Tuesday, March 24, 2009

Code Contracts

Code Contracts provide a language-agnostic way to express coding assumptions in .NET programs. The contracts take the form of preconditions, postconditions, and object invariants. Contracts act as checked documentation of your external and internal APIs. The contracts are used to improve testing via runtime checking, enable static contract verification, and documentation generation.

Code Contracts bring the advantages of design-by-contract programming to all .NET programming languages.

The benefits of writing contracts are:

Improved testability
  • each contract acts as an oracle, giving a test run a pass/fail indication.
  • automatic testing tools, such as Pex, can take advantage of contracts to generate more meaningful unit tests by filtering out meaningless test arguments that don't satisfy the pre-conditions.

Static verification tools can takes advantage of contracts to reduce false positives and produce more meaningful errors.

API documentation Our API documentation often lacks useful information. The same contracts used for runtime testing and static verification can also be used to generate better API documentation, such as which parameters need to be non-null, etc.

Using a set of static library methods for writing preconditions, postconditions, and object invariants as well as two tools from Micrsosoft:

  • ccrewrite, for generating runtime checking from the contracts
  • cccheck, a static checker that verifies contracts at compile-time.
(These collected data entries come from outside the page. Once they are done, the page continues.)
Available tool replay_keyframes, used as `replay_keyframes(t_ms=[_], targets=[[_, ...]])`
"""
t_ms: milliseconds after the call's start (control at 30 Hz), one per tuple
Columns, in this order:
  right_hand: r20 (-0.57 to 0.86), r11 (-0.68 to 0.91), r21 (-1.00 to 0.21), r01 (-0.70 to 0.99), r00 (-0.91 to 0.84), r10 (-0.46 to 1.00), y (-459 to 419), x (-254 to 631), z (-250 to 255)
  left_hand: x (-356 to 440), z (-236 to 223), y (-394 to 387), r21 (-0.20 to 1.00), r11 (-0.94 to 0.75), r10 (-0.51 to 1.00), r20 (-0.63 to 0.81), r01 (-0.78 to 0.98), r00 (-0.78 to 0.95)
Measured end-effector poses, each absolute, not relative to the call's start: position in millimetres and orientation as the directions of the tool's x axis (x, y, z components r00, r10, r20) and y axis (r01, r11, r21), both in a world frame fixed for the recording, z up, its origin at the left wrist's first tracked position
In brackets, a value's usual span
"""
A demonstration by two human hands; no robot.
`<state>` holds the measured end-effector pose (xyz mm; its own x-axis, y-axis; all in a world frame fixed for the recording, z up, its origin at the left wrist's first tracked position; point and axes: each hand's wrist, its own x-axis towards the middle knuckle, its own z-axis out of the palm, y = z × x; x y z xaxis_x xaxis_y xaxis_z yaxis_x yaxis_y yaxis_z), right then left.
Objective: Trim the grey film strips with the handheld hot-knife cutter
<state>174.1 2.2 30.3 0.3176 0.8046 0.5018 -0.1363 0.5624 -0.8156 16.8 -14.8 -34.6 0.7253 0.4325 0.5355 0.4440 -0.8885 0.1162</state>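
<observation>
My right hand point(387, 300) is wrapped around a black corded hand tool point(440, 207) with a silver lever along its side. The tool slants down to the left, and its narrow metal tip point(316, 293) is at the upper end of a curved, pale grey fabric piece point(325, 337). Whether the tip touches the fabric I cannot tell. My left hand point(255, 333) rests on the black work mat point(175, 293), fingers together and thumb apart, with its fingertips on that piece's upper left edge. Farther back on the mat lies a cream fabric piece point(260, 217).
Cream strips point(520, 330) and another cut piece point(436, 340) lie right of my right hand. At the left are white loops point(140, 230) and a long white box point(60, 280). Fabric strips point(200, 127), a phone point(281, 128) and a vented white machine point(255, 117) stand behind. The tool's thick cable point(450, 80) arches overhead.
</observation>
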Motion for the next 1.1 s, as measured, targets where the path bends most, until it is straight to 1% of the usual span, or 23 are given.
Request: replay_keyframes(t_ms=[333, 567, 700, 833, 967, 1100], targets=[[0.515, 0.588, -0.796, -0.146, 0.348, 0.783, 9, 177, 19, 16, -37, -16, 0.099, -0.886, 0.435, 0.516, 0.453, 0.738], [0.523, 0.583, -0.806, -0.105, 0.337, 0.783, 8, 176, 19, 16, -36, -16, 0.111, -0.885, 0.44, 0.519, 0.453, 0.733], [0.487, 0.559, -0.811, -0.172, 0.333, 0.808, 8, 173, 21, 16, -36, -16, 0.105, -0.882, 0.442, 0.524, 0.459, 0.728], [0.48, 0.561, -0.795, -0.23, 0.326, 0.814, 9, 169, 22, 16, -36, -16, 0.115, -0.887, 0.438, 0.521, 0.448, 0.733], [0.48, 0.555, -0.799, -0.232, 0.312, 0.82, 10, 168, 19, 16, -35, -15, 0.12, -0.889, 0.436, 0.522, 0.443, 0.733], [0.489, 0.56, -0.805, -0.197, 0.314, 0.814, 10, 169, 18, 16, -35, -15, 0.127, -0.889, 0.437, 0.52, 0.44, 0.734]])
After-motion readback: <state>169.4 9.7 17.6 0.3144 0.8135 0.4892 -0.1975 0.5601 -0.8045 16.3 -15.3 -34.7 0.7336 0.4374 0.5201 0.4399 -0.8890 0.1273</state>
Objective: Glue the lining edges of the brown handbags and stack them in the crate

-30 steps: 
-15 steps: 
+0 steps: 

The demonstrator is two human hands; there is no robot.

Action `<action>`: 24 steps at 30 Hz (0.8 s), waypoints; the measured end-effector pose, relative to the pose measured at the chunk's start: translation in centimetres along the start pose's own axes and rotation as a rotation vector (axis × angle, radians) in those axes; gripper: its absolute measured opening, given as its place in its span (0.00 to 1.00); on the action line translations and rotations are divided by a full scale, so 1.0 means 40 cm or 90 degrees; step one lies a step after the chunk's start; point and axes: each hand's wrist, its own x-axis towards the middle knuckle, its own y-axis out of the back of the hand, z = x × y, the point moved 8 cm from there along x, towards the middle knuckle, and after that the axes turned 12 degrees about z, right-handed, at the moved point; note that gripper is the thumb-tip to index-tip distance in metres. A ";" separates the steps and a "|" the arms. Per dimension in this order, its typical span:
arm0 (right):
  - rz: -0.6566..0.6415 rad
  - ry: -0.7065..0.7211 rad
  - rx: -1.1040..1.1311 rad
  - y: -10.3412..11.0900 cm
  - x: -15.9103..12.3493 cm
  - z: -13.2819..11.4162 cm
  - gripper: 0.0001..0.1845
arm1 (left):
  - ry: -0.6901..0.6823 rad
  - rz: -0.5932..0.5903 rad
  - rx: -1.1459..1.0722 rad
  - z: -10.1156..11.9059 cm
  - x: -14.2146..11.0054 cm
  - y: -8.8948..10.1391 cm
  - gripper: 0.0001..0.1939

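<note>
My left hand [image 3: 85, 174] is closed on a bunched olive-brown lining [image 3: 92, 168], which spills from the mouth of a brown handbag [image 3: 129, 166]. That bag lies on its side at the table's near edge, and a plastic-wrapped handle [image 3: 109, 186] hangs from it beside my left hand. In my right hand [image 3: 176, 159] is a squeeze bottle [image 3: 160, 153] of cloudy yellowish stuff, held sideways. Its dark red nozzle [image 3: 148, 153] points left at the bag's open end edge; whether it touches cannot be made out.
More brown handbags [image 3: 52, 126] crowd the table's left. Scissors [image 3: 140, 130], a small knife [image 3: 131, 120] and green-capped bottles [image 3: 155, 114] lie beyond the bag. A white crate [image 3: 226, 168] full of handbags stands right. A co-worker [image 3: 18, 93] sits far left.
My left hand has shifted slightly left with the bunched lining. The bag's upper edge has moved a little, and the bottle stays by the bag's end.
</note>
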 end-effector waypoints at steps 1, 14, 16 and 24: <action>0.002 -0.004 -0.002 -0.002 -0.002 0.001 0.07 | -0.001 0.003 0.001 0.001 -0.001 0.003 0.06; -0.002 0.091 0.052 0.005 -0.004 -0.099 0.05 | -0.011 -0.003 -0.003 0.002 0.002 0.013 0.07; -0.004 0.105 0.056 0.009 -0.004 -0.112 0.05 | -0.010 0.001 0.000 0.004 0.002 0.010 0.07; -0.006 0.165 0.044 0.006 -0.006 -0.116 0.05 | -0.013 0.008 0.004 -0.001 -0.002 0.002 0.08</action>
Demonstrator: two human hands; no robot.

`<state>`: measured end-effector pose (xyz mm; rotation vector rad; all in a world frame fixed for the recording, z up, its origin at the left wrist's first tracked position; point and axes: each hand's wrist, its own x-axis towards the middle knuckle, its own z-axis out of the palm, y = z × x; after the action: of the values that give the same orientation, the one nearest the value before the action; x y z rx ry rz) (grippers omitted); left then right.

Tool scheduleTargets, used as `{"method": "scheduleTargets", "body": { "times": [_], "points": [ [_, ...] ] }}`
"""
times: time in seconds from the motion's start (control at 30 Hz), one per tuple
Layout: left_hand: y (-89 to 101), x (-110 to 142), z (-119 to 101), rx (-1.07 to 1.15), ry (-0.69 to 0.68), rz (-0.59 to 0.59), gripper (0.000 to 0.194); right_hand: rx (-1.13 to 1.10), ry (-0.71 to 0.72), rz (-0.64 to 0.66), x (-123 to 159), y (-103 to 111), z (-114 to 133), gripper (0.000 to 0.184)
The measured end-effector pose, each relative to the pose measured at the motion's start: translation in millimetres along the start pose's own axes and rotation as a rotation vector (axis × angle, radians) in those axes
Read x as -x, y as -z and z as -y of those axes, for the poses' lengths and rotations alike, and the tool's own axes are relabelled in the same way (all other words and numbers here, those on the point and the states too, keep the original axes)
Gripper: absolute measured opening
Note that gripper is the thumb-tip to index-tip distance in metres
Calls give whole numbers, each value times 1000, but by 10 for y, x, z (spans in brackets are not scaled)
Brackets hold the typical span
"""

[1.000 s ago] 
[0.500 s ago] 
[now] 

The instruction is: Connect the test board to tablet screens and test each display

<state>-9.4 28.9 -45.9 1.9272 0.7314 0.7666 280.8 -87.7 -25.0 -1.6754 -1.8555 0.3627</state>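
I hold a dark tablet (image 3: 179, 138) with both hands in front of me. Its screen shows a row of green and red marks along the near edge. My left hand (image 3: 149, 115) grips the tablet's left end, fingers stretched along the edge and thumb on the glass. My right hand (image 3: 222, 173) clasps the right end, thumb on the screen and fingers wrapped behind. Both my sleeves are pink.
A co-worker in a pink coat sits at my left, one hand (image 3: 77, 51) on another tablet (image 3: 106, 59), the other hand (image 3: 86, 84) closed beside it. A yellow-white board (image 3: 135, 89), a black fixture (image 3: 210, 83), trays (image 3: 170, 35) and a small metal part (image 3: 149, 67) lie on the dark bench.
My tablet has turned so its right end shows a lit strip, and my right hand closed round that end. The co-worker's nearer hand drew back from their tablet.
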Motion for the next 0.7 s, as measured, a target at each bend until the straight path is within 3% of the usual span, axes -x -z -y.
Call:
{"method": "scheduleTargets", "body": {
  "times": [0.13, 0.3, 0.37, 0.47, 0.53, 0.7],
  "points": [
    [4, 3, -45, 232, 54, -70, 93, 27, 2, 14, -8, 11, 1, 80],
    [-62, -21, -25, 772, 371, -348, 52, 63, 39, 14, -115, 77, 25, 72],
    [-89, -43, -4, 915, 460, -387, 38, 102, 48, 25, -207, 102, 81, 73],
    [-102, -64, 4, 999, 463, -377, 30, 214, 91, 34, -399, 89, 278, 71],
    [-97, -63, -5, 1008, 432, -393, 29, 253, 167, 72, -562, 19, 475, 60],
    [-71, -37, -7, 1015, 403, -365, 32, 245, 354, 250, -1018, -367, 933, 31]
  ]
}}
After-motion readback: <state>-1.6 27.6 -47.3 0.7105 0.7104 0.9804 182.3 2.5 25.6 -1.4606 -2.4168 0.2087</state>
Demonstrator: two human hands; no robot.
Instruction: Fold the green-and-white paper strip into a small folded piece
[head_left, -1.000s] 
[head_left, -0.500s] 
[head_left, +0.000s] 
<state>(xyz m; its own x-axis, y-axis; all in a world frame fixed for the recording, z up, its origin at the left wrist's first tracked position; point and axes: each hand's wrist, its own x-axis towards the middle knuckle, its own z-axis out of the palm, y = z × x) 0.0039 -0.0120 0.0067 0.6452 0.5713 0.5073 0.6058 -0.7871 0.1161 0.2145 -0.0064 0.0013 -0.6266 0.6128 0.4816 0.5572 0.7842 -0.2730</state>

The plan from Microsoft is to add further tools for

  • Automatic API documentation generatio
  • Intellisense integration

The use of a library has the advantage that all .NET languages can immediately take advantage of contracts. There is no need to write a special parser or compiler. Furthermore, the respective language compilers naturally check the contracts for well-formedness (type checking and name resolution) and produce a compiled form of the contracts as MSIL. Authoring contracts in Visual Studio allows programmers to take advantage of the standard intellisense provided by the language services. Previous approaches based on .NET attributes fall far short as they neither provide an expressive enough medium, nor can they take advantage of compile-time checks.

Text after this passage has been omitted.